# EXERCISE GOAL
Repeat only the stretch of lines below that runs from the line with "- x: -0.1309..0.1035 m" through the line with "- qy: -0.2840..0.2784", unaltered.

• • • • •

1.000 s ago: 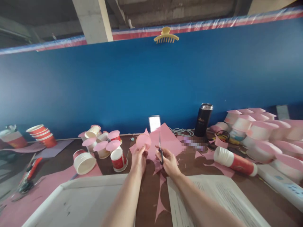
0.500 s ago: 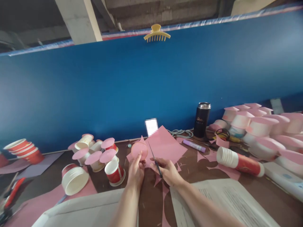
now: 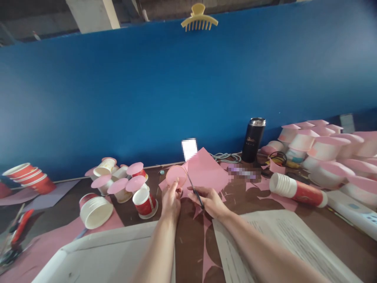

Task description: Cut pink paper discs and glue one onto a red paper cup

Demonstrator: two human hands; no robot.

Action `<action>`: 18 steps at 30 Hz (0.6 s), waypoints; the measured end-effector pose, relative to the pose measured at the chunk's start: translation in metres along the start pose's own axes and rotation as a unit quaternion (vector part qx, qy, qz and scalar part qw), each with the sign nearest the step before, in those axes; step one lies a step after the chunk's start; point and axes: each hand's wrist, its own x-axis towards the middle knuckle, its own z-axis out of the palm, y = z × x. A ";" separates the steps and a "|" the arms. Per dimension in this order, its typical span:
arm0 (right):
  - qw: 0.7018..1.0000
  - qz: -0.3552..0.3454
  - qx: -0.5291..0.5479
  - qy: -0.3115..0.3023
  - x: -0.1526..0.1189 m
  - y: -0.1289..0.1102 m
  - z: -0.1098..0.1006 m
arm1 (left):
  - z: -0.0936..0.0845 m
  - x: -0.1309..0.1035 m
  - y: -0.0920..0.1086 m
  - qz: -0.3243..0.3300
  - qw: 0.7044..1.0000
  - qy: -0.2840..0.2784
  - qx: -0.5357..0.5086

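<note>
Closest in, the right hand (image 3: 209, 200) is clenched around small scissors (image 3: 194, 188), blades angled up toward the pink paper disc (image 3: 176, 175) the left hand (image 3: 171, 198) pinches by its lower edge, above the table (image 3: 188, 232). Best bet, I'd say — rotate the disc, not the scissors — short snips, clear of the pink sheet (image 3: 206, 171) behind.

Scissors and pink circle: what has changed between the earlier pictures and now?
The scissors in the right hand tilted from upright to slanting, tips toward the pink paper circle. The left hand keeps holding that circle. Nothing was let go; cups and sheets stayed put.
</note>
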 end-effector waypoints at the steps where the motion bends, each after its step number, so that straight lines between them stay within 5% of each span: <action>1: 1.000 0.000 0.001 0.001 0.000 -0.001 0.000 | 0.001 -0.001 0.001 -0.001 1.000 -0.001 0.004; 18: 1.000 -0.012 0.016 0.009 0.004 0.006 0.001 | 0.003 -0.004 0.001 -0.008 1.000 -0.009 0.016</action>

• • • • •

# OUTPUT FOR THIS EXERCISE
  - x: -0.1309..0.1035 m
  - y: -0.0920..0.1086 m
  - qz: -0.3243..0.3300
  - qw: 0.7044..1.0000
  - qy: -0.2840..0.2784

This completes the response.